I’ve been working away on the Bluetooth code for some time. I’d been meaning to modernise the code and build with .NET Standard and NuGet in mind and ideally support more platforms. However the project has stopped and started a few times and gone down a few dead ends.
I had planned to rework the library into a full implementation of the UWP API set for Windows.Devices.Bluetooth covering Bluetooth Classic and Bluetooth LE but while I got quite far and had a set of working code for Windows, Android and iOS I decided that that wasn’t the right approach. Some aspects are clearly tied to underlying Windows concepts – the whole device finding/picking process uses magic strings and is not intuitive from a purely Bluetooth perspective. Also there was no real need to integrate both Bluetooth Classic and Bluetooth LE into a single library because there was very little shareable code and these could be maintained separately.
Instead I decided to go with a much simpler option. Build a new library around fundamentally the same API which the library has used for 16 years with a few necessary tweaks, cutting out a few of the more complex features and making it easy to do the most common tasks with Bluetooth Classic. The Bluetooth LE functionality will be revisited in 2020 with a more logical cross-platform API and packaged in a separate NuGet package (but still part of the 32feet.NET project).
What has changed
The library has been renamed InTheHand.Net.Bluetooth to make clear it is a different package and also to make clear the focus as I’ll no longer be including the IrDA functionality. It includes .NET Standard, Classic .NET Desktop, Android and iOS versions. As you can imagine there will be no new version for .NET Compact Framework. The iOS version is not yet complete but will have some limitations as imposed by the platform. I’ll discuss the details further in a separate blog post because it does some fun things over Apple’s quirky API and should make cross-platform Bluetooth Classic a lot easier for iOS.
In due course it will be joined by UWP, Linux and macOS implementations. Linux will require reworking for BlueZ 5 and macOS will be built on top of the IOBluetooth and IOBluetoothUI framework wrappers which are slowly taking shape. Potentially there may be other platforms too, such as Tizen, and hopefully we can grow the community around the project to target other platforms.
There is no BluetoothListener support in this release but it will be included in future builds (except on iOS). 95% of 32feet.NET users are using BluetoothClient to connect out to other devices so this wasn’t a top priority for this release.

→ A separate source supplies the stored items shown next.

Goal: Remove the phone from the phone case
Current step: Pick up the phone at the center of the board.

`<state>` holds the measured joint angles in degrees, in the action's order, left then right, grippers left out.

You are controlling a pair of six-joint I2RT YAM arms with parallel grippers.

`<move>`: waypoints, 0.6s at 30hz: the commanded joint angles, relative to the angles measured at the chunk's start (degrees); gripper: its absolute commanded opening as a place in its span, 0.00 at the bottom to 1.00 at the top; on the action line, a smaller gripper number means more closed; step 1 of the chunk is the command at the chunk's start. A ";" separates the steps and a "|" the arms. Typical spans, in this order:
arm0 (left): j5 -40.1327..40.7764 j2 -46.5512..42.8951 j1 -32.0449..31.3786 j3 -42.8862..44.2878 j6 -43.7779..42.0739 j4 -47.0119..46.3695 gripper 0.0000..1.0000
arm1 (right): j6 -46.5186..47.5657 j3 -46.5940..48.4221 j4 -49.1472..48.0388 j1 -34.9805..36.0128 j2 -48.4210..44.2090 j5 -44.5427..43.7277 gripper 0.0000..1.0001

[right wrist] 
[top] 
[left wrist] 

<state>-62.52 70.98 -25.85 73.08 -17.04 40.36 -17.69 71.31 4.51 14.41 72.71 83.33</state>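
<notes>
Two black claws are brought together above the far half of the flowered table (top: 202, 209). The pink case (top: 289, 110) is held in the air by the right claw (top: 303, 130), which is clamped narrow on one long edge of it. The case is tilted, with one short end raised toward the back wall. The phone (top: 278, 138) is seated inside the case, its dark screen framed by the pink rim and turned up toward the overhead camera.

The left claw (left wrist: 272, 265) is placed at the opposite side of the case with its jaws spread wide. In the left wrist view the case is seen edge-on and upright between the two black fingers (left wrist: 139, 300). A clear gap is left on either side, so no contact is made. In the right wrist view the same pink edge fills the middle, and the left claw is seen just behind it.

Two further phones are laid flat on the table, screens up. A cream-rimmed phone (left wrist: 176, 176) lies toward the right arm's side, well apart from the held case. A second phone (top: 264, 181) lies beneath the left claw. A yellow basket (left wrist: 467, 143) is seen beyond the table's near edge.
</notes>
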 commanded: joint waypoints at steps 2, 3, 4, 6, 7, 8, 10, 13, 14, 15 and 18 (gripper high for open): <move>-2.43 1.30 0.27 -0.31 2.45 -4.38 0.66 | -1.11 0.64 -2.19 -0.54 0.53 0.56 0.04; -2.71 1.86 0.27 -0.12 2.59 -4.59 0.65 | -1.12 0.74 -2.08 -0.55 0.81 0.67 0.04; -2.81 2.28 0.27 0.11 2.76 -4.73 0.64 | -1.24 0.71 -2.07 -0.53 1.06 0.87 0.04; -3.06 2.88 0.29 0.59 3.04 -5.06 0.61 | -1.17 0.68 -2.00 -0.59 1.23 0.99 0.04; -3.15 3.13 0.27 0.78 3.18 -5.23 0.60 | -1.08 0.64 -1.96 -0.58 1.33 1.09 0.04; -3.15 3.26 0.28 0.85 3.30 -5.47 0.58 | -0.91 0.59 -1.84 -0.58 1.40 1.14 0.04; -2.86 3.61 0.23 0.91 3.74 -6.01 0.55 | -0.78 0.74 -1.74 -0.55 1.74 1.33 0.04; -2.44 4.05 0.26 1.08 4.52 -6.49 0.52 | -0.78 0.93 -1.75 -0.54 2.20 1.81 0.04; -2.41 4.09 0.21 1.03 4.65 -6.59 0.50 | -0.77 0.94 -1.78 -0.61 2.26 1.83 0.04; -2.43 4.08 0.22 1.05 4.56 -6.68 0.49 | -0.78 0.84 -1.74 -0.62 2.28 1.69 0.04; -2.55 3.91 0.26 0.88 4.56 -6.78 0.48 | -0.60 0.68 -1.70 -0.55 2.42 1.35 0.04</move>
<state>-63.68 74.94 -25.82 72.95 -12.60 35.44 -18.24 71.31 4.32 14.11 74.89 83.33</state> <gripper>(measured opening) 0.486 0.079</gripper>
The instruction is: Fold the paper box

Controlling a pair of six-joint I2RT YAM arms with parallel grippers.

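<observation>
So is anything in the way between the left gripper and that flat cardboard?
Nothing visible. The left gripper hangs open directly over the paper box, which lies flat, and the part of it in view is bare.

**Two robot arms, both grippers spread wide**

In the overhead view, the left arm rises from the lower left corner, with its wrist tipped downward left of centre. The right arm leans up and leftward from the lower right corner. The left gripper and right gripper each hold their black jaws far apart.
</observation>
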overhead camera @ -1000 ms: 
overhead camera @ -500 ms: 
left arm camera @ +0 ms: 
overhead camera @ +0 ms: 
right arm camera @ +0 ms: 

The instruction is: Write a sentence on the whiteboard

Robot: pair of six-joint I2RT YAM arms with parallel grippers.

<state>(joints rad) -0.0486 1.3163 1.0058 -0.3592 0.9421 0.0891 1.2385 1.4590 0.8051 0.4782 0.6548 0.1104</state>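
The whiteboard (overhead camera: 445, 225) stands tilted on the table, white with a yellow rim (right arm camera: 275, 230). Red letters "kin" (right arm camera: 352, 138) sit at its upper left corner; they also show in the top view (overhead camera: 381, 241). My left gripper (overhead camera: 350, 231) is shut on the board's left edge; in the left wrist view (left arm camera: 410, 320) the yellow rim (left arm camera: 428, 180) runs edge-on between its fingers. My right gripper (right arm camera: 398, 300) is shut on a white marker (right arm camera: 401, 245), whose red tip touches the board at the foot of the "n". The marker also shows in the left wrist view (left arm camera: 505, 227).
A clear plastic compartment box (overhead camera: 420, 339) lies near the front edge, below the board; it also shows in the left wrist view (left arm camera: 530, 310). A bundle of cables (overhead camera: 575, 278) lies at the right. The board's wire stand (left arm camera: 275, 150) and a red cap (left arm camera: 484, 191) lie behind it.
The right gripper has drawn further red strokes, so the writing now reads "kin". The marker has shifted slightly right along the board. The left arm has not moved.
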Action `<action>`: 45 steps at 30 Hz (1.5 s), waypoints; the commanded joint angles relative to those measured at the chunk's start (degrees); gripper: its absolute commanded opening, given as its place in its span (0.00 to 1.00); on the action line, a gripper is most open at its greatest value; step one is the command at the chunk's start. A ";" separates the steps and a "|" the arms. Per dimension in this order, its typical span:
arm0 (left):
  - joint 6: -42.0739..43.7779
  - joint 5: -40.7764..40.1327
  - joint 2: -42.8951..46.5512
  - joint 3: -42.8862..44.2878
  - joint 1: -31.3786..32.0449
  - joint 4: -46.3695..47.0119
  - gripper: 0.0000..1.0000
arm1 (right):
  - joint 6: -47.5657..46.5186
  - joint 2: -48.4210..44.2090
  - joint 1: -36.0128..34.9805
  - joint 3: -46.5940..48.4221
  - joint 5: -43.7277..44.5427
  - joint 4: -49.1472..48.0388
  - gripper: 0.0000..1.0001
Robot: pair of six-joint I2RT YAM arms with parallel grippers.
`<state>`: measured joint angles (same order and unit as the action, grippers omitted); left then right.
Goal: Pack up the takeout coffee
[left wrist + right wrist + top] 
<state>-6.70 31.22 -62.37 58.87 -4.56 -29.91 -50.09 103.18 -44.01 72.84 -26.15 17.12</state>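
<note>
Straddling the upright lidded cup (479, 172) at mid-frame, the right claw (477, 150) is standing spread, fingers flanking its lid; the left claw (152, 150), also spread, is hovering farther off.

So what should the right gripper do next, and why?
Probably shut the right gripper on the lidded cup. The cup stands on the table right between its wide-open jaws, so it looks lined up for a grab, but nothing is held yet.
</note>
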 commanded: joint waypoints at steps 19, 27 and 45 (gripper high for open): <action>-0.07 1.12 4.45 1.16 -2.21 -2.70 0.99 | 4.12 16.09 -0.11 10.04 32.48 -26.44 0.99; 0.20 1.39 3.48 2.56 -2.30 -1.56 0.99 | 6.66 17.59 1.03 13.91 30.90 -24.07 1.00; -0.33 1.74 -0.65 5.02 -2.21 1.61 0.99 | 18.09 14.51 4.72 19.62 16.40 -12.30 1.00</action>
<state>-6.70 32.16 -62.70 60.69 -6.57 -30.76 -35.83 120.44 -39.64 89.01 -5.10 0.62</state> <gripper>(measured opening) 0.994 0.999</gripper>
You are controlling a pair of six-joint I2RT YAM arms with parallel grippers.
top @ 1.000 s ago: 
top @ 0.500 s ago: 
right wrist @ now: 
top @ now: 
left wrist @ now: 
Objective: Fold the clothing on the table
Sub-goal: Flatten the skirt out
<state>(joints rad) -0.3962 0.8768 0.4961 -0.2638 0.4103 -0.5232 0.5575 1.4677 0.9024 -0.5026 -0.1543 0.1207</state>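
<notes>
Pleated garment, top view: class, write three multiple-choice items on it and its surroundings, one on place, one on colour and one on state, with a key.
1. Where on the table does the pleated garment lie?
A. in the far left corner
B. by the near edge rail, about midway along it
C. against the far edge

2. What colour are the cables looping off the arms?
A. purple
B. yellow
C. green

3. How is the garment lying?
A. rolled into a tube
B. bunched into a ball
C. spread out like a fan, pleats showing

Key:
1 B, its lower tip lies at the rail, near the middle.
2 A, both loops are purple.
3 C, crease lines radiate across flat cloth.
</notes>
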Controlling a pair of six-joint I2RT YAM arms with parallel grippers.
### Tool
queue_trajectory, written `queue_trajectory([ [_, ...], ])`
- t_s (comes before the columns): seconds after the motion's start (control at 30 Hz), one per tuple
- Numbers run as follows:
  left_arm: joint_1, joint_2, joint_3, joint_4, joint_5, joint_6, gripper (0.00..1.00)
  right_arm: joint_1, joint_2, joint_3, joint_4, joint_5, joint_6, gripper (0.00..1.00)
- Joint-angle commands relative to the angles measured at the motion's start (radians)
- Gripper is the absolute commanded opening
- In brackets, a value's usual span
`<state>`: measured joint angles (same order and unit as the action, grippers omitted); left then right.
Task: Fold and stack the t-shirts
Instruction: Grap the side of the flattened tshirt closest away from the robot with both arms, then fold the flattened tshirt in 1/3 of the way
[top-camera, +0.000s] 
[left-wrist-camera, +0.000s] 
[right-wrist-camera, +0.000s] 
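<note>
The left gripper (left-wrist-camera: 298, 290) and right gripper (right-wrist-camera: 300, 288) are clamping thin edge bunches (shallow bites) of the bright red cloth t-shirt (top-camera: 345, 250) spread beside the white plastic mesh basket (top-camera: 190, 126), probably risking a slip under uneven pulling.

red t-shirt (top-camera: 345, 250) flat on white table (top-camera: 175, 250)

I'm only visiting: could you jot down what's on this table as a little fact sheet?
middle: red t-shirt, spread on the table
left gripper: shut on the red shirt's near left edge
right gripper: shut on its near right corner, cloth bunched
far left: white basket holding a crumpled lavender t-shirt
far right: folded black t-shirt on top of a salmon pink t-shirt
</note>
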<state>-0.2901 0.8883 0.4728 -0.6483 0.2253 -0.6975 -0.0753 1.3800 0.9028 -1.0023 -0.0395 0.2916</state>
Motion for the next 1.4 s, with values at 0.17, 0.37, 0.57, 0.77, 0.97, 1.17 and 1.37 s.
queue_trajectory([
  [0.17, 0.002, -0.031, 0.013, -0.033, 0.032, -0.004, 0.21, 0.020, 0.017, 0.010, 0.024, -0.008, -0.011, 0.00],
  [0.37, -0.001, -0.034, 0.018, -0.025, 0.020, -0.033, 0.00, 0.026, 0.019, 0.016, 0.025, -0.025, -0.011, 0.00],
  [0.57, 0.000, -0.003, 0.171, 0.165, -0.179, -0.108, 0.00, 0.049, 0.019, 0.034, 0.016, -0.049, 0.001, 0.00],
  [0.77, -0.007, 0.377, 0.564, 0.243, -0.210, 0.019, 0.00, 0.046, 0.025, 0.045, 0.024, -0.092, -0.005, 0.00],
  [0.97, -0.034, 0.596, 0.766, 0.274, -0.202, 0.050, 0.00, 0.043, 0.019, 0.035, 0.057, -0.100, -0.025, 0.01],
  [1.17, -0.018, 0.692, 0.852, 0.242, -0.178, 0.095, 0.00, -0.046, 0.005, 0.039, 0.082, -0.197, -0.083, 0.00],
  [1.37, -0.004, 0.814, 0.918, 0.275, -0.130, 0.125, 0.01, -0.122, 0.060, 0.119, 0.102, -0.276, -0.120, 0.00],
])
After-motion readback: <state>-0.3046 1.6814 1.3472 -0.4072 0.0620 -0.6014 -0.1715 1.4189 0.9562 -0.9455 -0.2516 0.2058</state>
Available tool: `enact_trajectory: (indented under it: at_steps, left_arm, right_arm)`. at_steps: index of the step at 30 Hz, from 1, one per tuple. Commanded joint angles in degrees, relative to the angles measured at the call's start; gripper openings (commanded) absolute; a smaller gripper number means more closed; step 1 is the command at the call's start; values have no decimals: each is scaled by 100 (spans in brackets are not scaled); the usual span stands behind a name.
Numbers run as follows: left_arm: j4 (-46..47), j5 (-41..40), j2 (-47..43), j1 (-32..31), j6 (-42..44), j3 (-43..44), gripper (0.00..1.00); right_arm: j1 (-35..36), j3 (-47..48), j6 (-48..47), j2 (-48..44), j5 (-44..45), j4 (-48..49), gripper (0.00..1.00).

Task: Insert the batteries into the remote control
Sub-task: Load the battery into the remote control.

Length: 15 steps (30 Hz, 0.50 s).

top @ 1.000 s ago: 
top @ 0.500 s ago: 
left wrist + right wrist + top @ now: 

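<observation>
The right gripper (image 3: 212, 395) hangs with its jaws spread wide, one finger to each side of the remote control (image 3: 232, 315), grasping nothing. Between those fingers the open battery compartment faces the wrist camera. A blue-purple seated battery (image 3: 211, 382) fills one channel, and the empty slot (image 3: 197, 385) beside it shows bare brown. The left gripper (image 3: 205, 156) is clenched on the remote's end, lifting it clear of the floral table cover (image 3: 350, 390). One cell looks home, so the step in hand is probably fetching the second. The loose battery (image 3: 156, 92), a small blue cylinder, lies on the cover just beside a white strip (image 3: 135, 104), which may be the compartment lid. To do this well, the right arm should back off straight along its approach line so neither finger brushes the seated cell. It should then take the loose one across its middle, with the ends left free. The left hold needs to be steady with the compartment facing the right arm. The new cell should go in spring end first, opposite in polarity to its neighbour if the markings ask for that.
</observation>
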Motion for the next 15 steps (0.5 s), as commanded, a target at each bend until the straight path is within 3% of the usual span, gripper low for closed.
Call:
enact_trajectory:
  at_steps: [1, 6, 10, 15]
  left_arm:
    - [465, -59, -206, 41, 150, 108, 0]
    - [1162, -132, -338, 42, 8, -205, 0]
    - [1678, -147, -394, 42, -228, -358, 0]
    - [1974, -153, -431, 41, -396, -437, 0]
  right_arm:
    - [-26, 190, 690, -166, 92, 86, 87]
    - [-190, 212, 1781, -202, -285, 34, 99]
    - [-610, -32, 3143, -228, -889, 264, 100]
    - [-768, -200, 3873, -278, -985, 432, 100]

The SelectBluetoothDeviceDialog which was heavily tied to WinForms has been replaced with the BluetoothDevicePicker. This offers a similar level of functionality but in a way which feels comfortable from any UI stack and supports async/await.
DiscoverDevices again is vastly simplified to remove concepts which only make sense in the Win32 implementation. Instead this method is used to discover “live” devices in the vicinity. It is accompanied by the new property PairedDevices which offers a more efficient way of retrieving paired devices without doing a live discovery.
When I started working on a modified version of the library for Unity development there was an odd problem. The Sockets stack in the Mono runtime doesn’t correctly support Bluetooth sockets and so the workaround was to P/Invoke the native Sockets APIs directly. In order to simplify the code the Win32 version uses a single implementation which calls the relevant Win32 APIs rather than using System.Net.Sockets. The library defines its own version of NetworkStream to be able to provide a familiar API which also not being tied to .NET Sockets. This makes it easier to support other platforms such as Android where the underlying implementation is completely different but can be wrapped inside a familiar .NET Stream. All of this means that the desktop .NET version of the library will work for the Windows target of a Unity project.
Where is it going?
The aim with this new version is to have a modern code base able to run on the current spectrum of .NET platforms – From IoT devices, to mobile phones to desktop PCs. Alongside the current Bluetooth Classic library and the Bluetooth LE library I’m also planning for other technologies to join the 32feet.NET project all aimed at handling short range device to device communications.